Gentoo Websites Logo
Go to: Gentoo Home Documentation Forums Lists Bugs Planet Store Wiki Get Gentoo!

Bug 529352

Summary: sys-kernel/hardened-sources-3.15.10-r1: PAX_SIZE_OVERFLOW option killing interrupt handler with IPv6 failure
Product: Gentoo Linux Reporter: Colton Reeder <cdr>
Component: HardenedAssignee: The Gentoo Linux Hardened Team <hardened>
Status: RESOLVED FIXED    
Severity: critical CC: 8573dd, alexander, creideiki+gentoo-bugzilla, pageexec, re.emese, spender
Priority: Normal    
Version: unspecified   
Hardware: All   
OS: Linux   
Whiteboard:
Package list:
Runtime testing required: ---
Attachments: stack dump
hardened 3.17.2 config
proposed fix
netdev patch

Description Colton Reeder 2014-11-15 16:18:49 UTC
Im running a IPv6 in IPv4 tunnel on this machine.

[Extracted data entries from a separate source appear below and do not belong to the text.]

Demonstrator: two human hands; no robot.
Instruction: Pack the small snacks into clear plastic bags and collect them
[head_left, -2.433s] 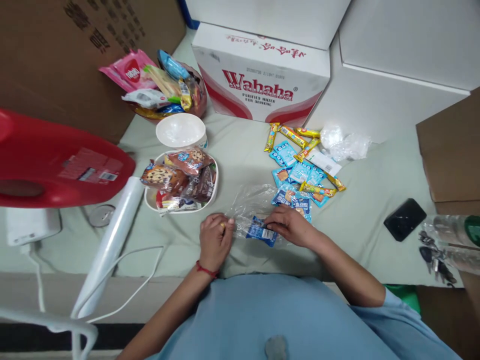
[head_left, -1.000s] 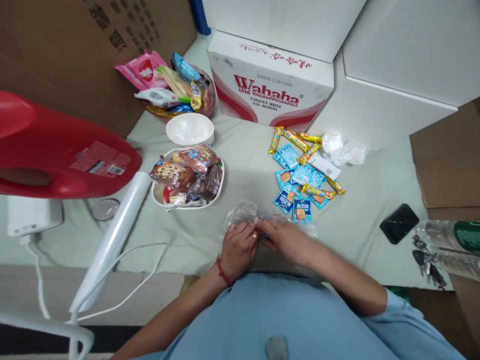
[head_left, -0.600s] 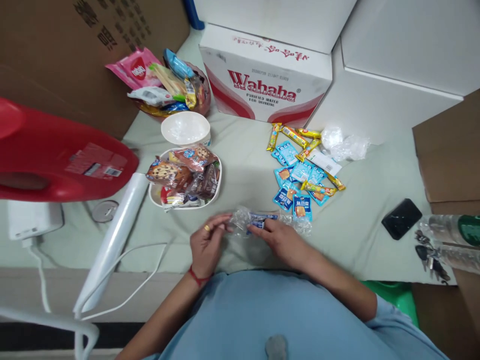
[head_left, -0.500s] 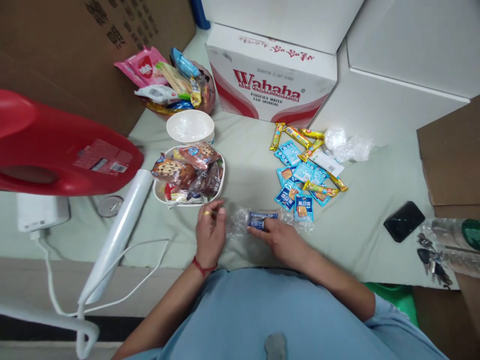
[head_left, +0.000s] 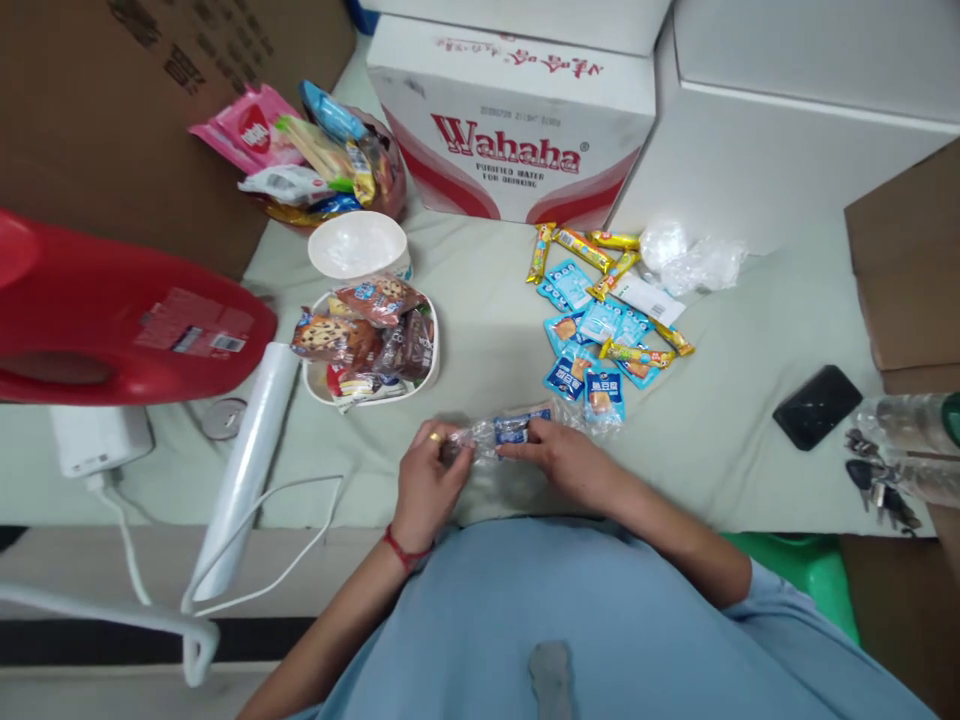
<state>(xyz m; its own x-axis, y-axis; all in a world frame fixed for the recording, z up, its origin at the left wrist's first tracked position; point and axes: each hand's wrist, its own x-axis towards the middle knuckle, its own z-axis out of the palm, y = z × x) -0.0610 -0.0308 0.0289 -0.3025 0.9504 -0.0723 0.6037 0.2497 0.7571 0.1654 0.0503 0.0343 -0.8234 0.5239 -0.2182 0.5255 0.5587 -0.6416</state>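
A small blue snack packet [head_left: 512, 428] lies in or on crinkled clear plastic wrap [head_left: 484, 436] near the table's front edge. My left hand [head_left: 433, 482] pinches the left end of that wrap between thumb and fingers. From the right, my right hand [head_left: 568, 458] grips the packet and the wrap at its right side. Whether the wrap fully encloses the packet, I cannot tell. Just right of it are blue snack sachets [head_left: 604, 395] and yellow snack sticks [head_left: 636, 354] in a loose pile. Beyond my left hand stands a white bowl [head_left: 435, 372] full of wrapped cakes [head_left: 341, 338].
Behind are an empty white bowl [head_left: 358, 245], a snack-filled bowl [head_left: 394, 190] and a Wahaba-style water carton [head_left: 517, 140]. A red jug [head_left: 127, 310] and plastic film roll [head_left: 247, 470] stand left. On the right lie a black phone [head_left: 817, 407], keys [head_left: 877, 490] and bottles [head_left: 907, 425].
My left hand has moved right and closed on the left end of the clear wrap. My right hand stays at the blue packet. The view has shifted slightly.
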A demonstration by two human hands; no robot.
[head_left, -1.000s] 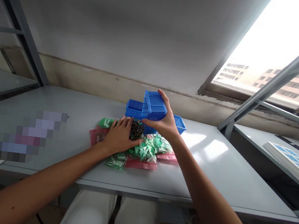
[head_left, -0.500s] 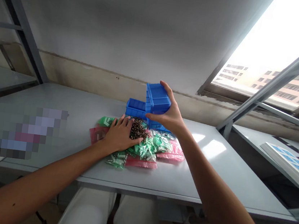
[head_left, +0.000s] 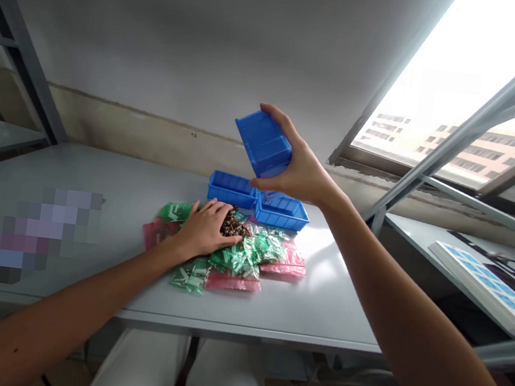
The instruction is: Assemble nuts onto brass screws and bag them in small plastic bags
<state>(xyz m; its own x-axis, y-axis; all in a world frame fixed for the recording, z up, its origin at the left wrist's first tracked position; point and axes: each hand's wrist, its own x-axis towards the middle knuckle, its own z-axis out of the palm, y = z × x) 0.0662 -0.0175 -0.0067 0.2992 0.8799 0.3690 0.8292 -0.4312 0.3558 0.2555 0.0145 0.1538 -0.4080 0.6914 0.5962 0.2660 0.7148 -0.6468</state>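
Note:
My right hand grips a blue plastic bin, raised and tilted above the table. Spread fingers of my left hand rest against a heap of small dark brown metallic pieces; their exact kind is too small to tell. Green plastic bags with small items inside lie under and around the heap. Pink plastic bags stick out at the edges of the pile. Behind it, two more blue bins, a left one and a right one, sit on the table.
The grey table runs along a wall with a window at right. Metal frame posts rise on both sides. A blurred, pixelated object lies at left. On a surface at right is a white and blue flat item.
My right hand has lifted the blue bin higher and tipped it further, uncovering the right bin behind. My left hand has stayed on the heap. The whole view has shifted slightly.

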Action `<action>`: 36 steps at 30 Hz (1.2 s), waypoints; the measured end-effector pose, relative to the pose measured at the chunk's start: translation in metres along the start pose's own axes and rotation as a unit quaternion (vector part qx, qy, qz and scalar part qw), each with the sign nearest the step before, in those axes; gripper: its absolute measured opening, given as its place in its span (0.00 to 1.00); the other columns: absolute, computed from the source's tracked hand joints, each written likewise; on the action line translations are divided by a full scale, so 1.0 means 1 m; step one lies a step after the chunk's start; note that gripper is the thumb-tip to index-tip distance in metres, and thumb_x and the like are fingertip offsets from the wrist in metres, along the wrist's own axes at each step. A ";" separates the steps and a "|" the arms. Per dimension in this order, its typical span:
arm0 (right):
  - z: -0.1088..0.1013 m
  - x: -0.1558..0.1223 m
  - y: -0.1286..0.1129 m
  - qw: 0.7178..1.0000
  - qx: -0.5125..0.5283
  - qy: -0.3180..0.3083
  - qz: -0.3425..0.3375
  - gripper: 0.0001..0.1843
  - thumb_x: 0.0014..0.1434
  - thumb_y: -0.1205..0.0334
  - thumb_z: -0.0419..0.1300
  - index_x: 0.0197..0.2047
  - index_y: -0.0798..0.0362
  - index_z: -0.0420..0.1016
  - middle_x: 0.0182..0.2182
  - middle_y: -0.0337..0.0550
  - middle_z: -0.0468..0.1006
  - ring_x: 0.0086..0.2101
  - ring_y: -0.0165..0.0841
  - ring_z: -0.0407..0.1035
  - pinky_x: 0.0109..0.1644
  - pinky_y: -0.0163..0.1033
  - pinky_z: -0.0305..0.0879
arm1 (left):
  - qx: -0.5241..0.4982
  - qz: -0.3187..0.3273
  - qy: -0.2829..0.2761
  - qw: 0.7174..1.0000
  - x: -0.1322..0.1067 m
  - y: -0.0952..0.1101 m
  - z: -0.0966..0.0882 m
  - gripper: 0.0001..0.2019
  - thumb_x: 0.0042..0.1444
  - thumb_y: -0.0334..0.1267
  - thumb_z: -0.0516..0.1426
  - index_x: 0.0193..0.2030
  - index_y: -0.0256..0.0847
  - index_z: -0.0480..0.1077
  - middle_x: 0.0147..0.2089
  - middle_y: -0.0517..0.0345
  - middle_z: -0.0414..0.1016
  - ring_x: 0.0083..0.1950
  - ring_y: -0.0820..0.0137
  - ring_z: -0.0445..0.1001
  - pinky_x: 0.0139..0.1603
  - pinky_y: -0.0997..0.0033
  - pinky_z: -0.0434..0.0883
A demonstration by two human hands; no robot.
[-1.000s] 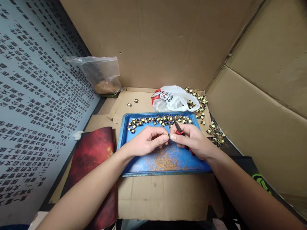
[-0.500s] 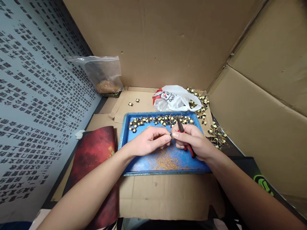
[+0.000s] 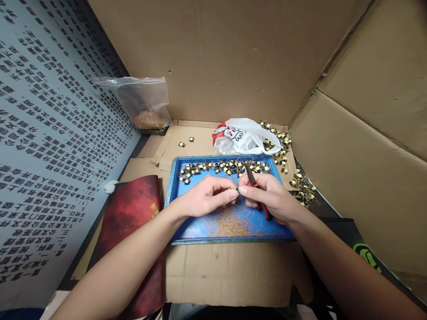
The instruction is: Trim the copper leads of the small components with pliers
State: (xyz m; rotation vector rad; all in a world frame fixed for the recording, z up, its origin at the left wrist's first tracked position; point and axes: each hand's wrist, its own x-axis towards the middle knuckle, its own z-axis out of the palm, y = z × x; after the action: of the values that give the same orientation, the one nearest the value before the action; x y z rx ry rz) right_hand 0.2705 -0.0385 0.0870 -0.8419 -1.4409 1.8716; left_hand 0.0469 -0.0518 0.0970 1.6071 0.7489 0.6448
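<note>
Over a blue tray (image 3: 200,240), my left hand (image 3: 215,195) pinches a small component (image 3: 238,190), mostly hidden by the fingertips. My right hand (image 3: 267,193) holds red-handled pliers or cutters (image 3: 251,178) in its palm, with the dark jaws pointing up and away. Its thumb and forefinger meet the left fingertips at the small component. Along the tray's far side lie many black-and-yellow components (image 3: 230,167) with thin copper-coloured leads. Loose copper-coloured wire bits (image 3: 231,224) are scattered on the tray floor below my hands.
A white plastic bag (image 3: 245,135) lies behind the tray. More components (image 3: 303,186) are heaped at the right. A clear zip bag (image 3: 150,106) with copper-coloured bits stands back left. A red patterned mat (image 3: 133,222) lies left. Cardboard walls (image 3: 233,58) enclose the back and right.
Both hands stay almost in place, fingertips together. The right thumb and fingers have shifted very slightly at the small component; the tool remains in the right palm.
</note>
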 end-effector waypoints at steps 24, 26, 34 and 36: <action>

I noticed recently it was randomly rebooting. It took my awhile to figure out it was occurring when the WAN was down. It will cycle reboot until connection is restored. Only way to stop this is to disable the IPv6 tunnel and related services. I can reliably cause a crash by pinging a v6 address and unplugging my modem. Ive tried getting more info but all I have is the stack trace. I was led to PAX by searching for functions in the stack until I came across report_size_overflow.
Disabling the PAX_SIZE_OVERFLOW option in kernel config stops the panic.

Reproducible: Always

Steps to Reproduce:
1.Hardened kernel with PAX_SIZE_OVERFLOW enabled
2.Dual stack IPv4/IPv6
3.Ping v6 address
4.Disable connection

Actual Results:  
Kernel Panic and stack dump

Expected Results:  
Should see "Destination unreachable: Address unreachable" reported from `ping`
Comment 1 Colton Reeder 2014-11-15 16:19:46 UTC
Created attachment 389416 [details]
stack dump
Comment 2 Anthony Basile gentoo-dev 2014-11-15 16:24:13 UTC
Thanks for the report and the analysis.  I'm passing this by upstream.  They'll probably want to know if it happens on the latest version which is 3.17.3 which I'll put on the tree in an hour or so.
Comment 3 Colton Reeder 2014-11-15 16:43:40 UTC
(In reply to Anthony Basile from comment #2)
> Thanks for the report and the analysis.  I'm passing this by upstream.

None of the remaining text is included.